▸ **About this task**:
Please print every line of the material below exactly.

▸ **Dataset content**:
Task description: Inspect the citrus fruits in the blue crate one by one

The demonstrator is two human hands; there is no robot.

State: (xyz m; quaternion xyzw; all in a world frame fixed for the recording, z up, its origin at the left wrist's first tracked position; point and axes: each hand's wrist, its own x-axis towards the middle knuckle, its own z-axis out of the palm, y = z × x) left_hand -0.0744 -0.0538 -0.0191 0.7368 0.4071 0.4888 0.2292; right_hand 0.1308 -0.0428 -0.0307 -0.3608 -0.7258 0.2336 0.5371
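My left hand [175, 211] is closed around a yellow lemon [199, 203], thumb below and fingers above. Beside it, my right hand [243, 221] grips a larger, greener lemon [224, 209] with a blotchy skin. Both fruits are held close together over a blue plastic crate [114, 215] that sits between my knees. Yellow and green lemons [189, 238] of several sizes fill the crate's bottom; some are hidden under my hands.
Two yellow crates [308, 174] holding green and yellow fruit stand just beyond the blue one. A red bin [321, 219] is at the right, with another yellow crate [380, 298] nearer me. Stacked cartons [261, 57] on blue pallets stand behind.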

▸ **Answer**:
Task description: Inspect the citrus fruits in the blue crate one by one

The demonstrator is two human hands; there is no robot.

State: (xyz m; quaternion xyzw; all in a world frame fixed for the recording, z up, its origin at the left wrist's first tracked position; point and axes: each hand's wrist, its own x-axis towards the middle knuckle, its own z-axis out of the palm, y = z × x) left_hand -0.0744 -0.0538 -0.0191 0.7368 0.4071 0.4888 0.2292; right_hand 0.1308 -0.0428 -0.0307 -0.3608 -0.7258 0.2336 0.5371
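My left hand [175, 211] is closed around a yellow lemon [199, 203], thumb below and fingers above. Beside it, my right hand [243, 221] grips a larger, greener lemon [224, 209] with a blotchy skin. Both fruits are held close together over a blue plastic crate [114, 215] that sits between my knees. Yellow and green lemons [189, 238] of several sizes fill the crate's bottom; some are hidden under my hands.
Two yellow crates [308, 174] holding green and yellow fruit stand just beyond the blue one. A red bin [321, 219] is at the right, with another yellow crate [380, 298] nearer me. Stacked cartons [261, 57] on blue pallets stand behind.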

There's nothing left to add to the output.